The drugs were found on Thursday under a play area at the centre when detectives were executing a search warrant on the apartment. Apart from fentanyl, the deputies found other paraphernalia concealed by plywood and tile flooring.
Photos shared by police show bags full of powder, weighing about eight to 10kg inside the "trap floor", just a few steps away from a shelf of children's toys.
The discovery comes nearly a week after four young children attending the daycare were treated for opioid poisoning. One of the victims, 1-year-old Nicholas Dominici, is believed to have died from the exposure.
Daycare centre operator Grei Mendez and a tenant of the building Carlisto Acevedo Brito were charged with murder of "depraved indifference" in the boy's death.
“A grand jury has returned a true bill, meaning that they’re now indicted for various charges,” Bronx district attorney Darcel Clark said.
Prior to unearthing the fresh cache of drugs, police had already announced the discovery of a kilogram of fentanyl that was stored near mats that children used for sleeping.
Other devices used by traffickers for mixing drugs and pressing them into bricks were also found at the same time, the New York Police Department said.
Authorities said that Ms Mendez, 36, took steps to cover up the drug operation, shortly after realising that some of the children in her care were not waking up from their naps.

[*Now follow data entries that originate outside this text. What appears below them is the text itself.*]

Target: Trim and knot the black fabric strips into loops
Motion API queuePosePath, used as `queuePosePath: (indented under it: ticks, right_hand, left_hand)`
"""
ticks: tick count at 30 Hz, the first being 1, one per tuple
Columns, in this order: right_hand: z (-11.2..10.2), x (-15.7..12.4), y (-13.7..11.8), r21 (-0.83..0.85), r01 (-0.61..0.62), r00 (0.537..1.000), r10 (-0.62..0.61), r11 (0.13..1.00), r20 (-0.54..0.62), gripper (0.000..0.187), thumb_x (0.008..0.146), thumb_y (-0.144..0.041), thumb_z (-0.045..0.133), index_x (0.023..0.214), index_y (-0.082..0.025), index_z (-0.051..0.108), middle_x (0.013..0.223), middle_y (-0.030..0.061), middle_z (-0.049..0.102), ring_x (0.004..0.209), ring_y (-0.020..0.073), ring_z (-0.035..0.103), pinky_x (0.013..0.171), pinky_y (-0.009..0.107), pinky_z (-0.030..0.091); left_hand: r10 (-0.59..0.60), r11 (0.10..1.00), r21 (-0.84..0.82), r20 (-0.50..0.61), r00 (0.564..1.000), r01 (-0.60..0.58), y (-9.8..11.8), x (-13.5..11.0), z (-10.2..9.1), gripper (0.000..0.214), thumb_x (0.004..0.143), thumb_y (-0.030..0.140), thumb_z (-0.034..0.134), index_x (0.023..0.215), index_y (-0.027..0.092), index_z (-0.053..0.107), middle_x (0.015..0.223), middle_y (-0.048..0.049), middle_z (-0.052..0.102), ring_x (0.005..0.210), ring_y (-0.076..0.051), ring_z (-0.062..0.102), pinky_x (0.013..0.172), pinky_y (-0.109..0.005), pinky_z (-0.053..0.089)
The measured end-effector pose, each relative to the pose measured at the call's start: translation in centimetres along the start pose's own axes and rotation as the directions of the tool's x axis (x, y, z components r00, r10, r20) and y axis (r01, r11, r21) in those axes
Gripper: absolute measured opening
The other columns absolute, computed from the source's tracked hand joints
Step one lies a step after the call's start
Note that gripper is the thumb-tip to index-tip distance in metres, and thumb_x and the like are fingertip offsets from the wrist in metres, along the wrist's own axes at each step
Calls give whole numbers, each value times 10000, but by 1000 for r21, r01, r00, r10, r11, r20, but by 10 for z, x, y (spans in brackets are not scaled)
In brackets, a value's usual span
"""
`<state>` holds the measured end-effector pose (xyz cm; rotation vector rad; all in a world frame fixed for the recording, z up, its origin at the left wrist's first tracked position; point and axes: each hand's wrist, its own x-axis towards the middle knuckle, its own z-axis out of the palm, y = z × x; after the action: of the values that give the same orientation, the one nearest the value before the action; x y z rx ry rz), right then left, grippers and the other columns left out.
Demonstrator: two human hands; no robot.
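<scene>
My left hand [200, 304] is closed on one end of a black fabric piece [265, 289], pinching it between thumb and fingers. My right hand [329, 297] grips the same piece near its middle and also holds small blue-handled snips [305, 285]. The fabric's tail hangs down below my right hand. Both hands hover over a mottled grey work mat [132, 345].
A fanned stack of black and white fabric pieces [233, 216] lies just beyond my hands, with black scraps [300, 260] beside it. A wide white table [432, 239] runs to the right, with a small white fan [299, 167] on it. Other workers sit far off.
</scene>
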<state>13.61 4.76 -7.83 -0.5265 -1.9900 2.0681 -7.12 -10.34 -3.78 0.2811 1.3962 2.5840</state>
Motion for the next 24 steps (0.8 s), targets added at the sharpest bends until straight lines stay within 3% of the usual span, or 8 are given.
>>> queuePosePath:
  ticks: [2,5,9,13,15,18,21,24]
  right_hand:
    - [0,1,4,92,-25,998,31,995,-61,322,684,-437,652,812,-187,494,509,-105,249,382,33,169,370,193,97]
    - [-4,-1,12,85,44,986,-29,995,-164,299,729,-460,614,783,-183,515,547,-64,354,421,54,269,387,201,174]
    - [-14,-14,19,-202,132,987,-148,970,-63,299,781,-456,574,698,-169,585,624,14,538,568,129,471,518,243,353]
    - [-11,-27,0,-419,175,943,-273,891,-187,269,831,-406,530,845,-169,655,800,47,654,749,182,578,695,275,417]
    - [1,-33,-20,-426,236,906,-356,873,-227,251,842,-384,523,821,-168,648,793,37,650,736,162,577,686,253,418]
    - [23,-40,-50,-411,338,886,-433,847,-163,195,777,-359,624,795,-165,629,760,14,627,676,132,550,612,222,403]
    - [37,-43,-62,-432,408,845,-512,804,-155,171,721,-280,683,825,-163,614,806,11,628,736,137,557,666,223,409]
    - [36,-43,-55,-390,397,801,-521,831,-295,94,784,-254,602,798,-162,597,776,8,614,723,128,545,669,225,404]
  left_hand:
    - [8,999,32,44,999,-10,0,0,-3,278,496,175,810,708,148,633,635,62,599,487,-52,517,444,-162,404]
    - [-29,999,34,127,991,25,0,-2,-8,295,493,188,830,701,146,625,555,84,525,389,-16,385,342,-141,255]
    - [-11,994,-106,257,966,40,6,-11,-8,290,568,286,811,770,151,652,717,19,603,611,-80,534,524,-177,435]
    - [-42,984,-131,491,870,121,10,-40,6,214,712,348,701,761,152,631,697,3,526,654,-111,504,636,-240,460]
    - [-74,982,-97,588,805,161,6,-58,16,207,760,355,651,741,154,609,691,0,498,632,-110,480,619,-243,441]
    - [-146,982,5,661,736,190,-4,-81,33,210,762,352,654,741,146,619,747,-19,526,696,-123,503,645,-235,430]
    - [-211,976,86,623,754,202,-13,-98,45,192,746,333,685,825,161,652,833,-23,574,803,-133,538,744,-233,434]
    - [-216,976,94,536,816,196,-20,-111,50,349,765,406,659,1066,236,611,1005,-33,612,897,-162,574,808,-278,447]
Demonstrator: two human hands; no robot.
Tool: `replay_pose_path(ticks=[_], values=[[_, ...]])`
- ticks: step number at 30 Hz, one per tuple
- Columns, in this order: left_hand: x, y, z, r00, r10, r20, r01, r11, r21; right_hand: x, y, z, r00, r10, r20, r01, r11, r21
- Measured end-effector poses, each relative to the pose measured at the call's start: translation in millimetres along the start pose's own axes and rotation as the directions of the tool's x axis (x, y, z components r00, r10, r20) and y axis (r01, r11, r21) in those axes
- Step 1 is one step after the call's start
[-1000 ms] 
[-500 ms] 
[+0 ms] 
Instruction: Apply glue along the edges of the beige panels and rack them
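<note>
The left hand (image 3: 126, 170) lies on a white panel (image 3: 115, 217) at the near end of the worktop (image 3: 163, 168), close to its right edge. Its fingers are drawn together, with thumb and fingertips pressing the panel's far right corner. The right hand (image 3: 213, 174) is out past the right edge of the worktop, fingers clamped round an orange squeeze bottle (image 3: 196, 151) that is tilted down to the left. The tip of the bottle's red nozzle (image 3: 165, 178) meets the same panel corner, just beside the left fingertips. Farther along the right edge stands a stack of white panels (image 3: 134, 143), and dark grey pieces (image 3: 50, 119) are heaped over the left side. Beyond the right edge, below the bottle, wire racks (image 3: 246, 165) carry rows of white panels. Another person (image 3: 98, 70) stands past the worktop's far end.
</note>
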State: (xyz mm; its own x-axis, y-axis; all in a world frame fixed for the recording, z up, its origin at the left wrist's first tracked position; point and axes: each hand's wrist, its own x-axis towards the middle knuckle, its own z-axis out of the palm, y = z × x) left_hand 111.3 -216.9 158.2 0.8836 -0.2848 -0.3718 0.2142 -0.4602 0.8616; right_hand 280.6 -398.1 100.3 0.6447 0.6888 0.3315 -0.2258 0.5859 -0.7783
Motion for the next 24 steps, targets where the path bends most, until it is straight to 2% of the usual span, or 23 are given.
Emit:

Before alerting first responders, she called her husband, who was seen on surveillance footage entering the building moments later, then leaving through a back alley with multiple shopping bags.
"All of that happened while the children, the babies, were suffering from effects of fentanyl poisoning and in desperate need of help," Manhattan US attorney Damien Williams said at a press conference.
During a federal court appearance in Manhattan, an attorney for Ms Mendez said she had no knowledge of the drug operation, while suggesting that her husband was responsible for the drugs.
The Divino Niño daycare started operating in January out of Ms Mendez’s apartment and was advertised for children between 6 weeks and 12 years old. It was licensed under the city’s Department of Children and Family Services and had passed all inspections without violations, including a surprise visit by city authorities on 6 September
Nicholas’s father Otoniel Feliz told CBS News that the little boy had been at the daycare centre for just a week. Mr Feliz said that the daycare had been recommended to him by the Kingsbridge Heights Community Center.
“We spoke to the ones who are in charge ... They recommended that place and apparently complied with all of the rules,” Mr Feliz said.
“We were on a waitlist for our son to qualify. Apparently, the place passed all of the inspections. Supposedly that apartment was only for daycares, but the rumor is, from what we have heard, they also rented rooms.”
“I love him, I miss him, I want him back – but there’s nothing that will give me back my son. When I came home from work and walked through the door, he’d say ‘daddy, daddy!’” Mr Feliz recounted to ABC7.